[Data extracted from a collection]
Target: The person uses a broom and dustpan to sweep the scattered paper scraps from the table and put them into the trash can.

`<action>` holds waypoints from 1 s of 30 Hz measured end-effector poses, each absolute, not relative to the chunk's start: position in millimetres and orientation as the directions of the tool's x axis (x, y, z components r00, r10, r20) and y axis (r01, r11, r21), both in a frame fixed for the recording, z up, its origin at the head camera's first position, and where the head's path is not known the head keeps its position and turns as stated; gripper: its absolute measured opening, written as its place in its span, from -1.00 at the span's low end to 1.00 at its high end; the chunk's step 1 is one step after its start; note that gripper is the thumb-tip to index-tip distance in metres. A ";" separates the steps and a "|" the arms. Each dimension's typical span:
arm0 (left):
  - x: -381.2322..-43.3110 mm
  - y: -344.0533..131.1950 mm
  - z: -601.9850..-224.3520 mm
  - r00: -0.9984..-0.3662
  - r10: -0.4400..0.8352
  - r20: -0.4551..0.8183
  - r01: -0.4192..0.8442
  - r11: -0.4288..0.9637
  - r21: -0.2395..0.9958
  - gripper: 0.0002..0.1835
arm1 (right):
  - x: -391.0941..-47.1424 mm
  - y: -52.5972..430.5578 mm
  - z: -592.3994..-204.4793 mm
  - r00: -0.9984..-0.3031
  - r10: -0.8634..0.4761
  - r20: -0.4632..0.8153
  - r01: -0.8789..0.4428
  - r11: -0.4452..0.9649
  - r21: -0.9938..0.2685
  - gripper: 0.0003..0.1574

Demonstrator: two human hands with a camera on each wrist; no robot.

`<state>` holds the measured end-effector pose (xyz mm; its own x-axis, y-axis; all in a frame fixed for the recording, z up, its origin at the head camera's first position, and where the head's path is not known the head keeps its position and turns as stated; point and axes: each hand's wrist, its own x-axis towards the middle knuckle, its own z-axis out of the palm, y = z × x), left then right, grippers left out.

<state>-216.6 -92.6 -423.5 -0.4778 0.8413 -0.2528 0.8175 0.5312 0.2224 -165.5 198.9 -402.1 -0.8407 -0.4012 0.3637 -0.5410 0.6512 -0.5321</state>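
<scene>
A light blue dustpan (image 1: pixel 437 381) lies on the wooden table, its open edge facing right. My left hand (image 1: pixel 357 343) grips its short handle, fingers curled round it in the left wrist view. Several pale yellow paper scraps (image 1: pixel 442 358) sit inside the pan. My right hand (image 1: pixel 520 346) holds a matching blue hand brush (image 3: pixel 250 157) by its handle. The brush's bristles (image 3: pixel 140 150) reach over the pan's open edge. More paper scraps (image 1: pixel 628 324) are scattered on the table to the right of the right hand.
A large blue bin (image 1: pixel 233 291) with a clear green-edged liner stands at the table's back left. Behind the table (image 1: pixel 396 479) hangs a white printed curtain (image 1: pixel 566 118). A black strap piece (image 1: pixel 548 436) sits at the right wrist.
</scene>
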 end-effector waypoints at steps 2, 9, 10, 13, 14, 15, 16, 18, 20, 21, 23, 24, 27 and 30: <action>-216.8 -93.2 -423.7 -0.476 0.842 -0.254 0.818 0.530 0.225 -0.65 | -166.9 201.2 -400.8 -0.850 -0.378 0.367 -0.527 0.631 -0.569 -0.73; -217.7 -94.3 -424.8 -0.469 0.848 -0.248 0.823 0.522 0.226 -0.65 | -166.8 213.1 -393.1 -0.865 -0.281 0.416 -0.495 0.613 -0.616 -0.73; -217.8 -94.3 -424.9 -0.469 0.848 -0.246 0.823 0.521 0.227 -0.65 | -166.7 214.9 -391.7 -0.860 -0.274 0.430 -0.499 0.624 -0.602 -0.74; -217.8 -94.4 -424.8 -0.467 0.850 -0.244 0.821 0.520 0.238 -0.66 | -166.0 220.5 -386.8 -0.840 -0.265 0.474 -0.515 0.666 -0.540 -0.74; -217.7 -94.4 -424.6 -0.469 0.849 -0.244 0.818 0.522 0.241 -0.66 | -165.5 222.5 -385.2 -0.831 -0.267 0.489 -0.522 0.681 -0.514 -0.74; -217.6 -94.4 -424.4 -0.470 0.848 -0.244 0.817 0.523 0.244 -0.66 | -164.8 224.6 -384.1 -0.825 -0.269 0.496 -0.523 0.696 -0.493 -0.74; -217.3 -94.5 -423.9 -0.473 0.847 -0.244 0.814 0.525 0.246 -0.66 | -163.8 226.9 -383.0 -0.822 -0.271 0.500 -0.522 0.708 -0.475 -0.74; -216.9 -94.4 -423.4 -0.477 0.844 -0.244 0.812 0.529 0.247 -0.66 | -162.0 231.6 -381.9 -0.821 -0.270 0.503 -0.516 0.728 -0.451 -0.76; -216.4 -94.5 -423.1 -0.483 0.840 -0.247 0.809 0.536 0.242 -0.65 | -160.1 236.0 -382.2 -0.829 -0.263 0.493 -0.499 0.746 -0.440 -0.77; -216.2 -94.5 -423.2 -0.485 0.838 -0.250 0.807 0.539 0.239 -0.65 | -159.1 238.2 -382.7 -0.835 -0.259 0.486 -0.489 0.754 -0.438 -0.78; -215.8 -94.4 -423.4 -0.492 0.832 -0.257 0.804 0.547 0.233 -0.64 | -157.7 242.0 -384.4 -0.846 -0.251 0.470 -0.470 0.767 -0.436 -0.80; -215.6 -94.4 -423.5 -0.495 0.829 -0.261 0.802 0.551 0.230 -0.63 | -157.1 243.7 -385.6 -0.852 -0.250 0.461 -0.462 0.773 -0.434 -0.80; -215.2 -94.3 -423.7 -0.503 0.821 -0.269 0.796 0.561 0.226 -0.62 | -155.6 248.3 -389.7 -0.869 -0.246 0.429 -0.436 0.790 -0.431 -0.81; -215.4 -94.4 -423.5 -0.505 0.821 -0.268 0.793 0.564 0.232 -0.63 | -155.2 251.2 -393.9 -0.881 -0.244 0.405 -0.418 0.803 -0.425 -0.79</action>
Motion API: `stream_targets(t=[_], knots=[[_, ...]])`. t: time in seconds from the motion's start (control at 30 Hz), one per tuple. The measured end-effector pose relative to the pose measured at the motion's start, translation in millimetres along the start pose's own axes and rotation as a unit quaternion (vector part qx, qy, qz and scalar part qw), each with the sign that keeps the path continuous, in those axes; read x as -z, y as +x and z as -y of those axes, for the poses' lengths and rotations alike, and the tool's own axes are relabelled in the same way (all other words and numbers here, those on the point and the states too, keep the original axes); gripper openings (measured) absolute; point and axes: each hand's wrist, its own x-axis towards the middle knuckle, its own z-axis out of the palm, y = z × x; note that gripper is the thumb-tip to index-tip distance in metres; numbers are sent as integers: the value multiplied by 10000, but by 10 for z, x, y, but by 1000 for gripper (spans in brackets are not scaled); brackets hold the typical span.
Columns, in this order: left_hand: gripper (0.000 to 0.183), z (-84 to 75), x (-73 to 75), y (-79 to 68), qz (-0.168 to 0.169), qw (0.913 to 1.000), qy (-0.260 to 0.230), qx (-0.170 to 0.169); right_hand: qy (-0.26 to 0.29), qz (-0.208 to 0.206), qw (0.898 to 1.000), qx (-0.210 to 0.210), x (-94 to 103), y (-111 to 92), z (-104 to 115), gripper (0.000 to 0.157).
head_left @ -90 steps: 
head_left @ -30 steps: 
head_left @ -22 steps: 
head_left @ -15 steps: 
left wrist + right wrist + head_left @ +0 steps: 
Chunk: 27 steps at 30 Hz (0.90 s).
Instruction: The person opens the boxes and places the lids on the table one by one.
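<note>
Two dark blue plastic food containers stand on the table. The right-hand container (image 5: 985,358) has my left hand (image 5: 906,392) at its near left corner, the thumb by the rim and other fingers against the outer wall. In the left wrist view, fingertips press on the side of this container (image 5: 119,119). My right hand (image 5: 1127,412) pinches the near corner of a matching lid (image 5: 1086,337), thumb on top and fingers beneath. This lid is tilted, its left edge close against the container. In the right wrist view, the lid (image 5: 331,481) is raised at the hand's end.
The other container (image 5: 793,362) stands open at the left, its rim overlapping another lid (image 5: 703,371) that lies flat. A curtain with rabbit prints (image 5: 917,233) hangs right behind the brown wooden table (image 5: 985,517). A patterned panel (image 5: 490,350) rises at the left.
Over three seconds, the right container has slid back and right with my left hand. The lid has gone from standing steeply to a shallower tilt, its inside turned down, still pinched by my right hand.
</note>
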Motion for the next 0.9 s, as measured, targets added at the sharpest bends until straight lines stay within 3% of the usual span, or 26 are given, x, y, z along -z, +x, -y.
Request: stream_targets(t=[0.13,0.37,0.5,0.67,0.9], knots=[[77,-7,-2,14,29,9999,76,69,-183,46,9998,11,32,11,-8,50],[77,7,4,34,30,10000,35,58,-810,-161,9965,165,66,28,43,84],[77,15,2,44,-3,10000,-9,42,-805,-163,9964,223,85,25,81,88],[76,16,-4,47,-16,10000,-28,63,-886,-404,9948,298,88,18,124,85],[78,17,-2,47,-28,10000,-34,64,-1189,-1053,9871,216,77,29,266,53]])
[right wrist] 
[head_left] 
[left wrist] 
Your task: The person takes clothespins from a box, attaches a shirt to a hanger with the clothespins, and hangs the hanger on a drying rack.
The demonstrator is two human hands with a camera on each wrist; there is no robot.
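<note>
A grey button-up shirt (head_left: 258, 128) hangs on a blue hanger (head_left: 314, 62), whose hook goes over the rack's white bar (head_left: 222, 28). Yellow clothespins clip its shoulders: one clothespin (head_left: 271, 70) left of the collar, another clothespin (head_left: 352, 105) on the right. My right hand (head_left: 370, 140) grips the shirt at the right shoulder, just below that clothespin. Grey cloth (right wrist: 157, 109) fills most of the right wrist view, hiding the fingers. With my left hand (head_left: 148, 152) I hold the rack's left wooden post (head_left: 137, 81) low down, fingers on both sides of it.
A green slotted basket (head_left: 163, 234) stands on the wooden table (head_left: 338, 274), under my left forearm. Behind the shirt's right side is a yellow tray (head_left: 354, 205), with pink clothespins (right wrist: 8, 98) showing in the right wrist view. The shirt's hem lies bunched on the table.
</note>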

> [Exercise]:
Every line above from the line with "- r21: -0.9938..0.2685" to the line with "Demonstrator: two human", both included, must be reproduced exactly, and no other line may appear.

> [Result]:
  - r21: -0.9938..0.2685
  - gripper: 0.0003..0.1574

Demonstrator: two human hands with a camera on each wrist; no robot.

This answer is complete as written.